# Import Packages

In [1]:
import time
import imutils
import cv2 as cv
import numpy as np
from imutils.video import VideoStream

# Load Model

In [2]:
net = cv.dnn.readNetFromCaffe('../models/detection/deploy.prototxt.txt', '../models/detection/res10_300x300_ssd_iter_140000.caffemodel')

# Start Video Stream

In [3]:
vs = VideoStream(src=0).start() # source 0 indicates webcam
time.sleep(2.0) # allow 2 seconds to pass to warm up camera sensor

# Process Video Frames & Display Detections

In [4]:
# loop over the frames from the video stream
while True:
    # grab the frame from the threaded video stream and resize it
    frame = vs.read()
    frame = imutils.resize(frame, width=400)
 
    # grab the frame dimensions and convert it to a blob
    # save blob as a frame image which is resized and normalised
    (h, w) = frame.shape[:2]
    blob = cv.dnn.blobFromImage(cv.resize(frame, (300, 300)), 1.0, (300, 300), (104.0, 177.0, 123.0))
 
    # send blob through network and save detections
    net.setInput(blob)
    detections = net.forward()

    # loop over the detections
    for i in range(0, detections.shape[2]):
        # extract the prediction confidence
        confidence = detections[0, 0, i, 2]

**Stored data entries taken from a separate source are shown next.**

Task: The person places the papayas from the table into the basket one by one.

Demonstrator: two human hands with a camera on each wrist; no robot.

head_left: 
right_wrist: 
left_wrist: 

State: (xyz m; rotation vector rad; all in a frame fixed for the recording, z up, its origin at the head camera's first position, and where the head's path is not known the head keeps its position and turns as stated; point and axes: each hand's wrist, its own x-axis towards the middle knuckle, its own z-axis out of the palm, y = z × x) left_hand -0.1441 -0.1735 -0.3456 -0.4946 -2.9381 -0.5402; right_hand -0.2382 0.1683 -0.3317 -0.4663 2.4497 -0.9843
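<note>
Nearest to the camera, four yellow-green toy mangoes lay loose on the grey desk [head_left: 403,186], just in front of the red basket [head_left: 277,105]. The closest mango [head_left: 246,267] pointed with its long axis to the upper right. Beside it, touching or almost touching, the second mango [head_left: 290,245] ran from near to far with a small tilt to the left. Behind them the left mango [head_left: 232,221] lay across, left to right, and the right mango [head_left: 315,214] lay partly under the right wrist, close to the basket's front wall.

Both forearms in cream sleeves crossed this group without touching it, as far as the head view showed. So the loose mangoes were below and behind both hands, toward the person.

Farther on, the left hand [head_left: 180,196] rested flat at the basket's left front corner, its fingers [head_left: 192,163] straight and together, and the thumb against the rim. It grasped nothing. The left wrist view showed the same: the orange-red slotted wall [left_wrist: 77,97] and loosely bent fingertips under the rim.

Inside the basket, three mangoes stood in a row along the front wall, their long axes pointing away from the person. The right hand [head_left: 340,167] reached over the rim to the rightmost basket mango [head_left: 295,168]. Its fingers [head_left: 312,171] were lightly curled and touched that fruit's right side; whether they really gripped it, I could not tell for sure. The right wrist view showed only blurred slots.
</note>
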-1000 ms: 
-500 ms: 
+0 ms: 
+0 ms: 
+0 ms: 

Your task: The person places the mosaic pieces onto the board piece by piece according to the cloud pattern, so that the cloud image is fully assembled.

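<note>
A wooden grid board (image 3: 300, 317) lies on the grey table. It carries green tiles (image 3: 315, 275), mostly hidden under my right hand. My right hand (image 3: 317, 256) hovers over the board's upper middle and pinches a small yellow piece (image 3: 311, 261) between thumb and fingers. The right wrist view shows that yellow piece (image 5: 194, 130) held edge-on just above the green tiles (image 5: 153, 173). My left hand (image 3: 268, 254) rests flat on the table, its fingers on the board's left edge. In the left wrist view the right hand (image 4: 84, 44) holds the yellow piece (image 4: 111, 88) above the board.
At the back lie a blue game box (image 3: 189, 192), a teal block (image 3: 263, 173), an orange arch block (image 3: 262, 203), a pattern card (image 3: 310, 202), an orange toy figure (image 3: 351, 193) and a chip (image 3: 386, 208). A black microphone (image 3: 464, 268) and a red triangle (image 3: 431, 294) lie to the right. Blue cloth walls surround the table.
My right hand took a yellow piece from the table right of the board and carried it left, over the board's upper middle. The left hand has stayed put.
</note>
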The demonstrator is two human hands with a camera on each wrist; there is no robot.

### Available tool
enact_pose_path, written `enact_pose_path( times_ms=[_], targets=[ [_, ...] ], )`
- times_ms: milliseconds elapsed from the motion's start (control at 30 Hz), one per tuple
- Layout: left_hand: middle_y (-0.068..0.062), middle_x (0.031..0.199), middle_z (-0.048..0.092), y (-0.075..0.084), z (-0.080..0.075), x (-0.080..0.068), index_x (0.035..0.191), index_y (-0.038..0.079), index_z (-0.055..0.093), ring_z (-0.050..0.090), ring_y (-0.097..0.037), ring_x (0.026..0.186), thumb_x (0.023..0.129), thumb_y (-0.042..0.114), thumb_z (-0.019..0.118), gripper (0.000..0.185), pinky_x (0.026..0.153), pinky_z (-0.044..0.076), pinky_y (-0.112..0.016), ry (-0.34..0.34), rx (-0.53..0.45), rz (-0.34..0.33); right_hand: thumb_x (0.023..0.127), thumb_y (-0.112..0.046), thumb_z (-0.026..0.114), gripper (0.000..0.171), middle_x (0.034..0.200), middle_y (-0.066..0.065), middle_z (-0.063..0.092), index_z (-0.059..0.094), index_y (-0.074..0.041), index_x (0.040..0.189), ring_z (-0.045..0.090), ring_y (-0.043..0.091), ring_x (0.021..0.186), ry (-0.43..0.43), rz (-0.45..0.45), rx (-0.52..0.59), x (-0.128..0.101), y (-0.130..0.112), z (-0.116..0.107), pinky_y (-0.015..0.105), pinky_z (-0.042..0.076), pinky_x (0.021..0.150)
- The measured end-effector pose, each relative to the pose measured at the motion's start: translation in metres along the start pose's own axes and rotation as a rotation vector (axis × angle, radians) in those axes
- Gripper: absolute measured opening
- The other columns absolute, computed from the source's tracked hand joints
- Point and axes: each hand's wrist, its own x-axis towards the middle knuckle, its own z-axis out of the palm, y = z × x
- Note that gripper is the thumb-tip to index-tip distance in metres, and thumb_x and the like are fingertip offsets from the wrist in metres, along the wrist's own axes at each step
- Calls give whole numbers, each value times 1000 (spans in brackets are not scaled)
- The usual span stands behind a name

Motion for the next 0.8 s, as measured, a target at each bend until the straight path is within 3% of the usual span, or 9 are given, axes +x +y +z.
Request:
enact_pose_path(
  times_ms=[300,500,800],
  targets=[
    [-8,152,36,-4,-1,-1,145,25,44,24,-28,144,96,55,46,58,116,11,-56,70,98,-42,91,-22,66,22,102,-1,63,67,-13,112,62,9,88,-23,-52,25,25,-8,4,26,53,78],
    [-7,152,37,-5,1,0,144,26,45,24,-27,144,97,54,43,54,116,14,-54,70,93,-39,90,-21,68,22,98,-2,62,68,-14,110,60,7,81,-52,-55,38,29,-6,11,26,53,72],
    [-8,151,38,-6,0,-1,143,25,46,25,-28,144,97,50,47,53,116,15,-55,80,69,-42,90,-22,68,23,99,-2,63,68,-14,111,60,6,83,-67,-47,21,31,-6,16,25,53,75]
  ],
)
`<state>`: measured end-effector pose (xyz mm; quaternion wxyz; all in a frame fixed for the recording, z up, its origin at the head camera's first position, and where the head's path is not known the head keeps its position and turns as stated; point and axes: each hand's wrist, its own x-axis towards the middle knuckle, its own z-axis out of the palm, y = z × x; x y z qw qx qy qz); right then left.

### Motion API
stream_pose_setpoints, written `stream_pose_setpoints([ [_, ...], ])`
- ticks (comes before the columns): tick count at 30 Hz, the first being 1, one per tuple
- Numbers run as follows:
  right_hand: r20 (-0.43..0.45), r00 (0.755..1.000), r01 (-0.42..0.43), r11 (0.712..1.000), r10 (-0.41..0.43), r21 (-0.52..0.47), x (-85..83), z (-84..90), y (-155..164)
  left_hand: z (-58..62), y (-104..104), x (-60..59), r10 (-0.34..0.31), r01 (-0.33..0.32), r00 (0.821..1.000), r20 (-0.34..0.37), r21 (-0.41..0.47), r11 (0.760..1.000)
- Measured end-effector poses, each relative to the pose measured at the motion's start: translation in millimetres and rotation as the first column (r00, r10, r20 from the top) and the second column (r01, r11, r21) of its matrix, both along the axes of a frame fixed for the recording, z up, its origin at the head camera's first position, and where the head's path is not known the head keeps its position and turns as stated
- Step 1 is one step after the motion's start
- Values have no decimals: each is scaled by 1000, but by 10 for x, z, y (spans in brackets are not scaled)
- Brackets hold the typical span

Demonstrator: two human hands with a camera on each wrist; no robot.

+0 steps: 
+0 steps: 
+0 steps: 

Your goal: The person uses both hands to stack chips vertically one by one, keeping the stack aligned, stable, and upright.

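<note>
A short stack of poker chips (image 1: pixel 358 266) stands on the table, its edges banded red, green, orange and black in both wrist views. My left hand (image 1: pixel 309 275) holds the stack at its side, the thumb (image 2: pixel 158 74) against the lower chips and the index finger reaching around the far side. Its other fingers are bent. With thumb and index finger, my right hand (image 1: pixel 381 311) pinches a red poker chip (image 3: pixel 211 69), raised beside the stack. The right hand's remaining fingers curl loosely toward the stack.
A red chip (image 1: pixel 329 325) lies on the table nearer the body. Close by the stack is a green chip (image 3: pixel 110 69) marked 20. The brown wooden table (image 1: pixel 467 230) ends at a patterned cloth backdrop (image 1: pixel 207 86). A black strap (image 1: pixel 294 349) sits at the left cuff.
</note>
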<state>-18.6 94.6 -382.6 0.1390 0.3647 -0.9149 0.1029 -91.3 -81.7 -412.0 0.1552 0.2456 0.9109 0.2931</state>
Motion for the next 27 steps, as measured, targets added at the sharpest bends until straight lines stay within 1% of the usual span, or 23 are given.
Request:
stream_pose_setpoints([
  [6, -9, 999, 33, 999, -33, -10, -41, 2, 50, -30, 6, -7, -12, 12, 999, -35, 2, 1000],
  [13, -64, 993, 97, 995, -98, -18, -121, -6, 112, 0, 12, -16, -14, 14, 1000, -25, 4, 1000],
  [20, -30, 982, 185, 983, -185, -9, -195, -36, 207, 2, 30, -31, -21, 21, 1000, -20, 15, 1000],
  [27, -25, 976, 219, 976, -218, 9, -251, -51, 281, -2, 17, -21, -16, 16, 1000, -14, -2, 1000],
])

        # filter out weak detections
        if confidence < 0.5:
            continue

        # calculate coordinates for detection box
        box = detections[0, 0, i, 3:7] * np.array([w, h, w, h])
        (startX, startY, endX, endY) = box.astype("int")
 
        # draw box and confidence
        text = "{:.2f}%".format(confidence * 100)
        y = startY - 10 if startY - 10 > 10 else startY + 10
        cv.rectangle(frame, (startX, startY), (endX, endY), (0, 0, 255), 2)
        cv.putText(frame, text, (startX, y), cv.FONT_HERSHEY_SIMPLEX, 0.45, (0, 0, 255), 2)

    # show the output frame
    cv.imshow("Frame", frame)
    key = cv.waitKey(1) & 0xFF
 
    # set 'q' to quit
    if key == ord("q"):
        break

# cleanup
cv.destroyAllWindows()
vs.stop()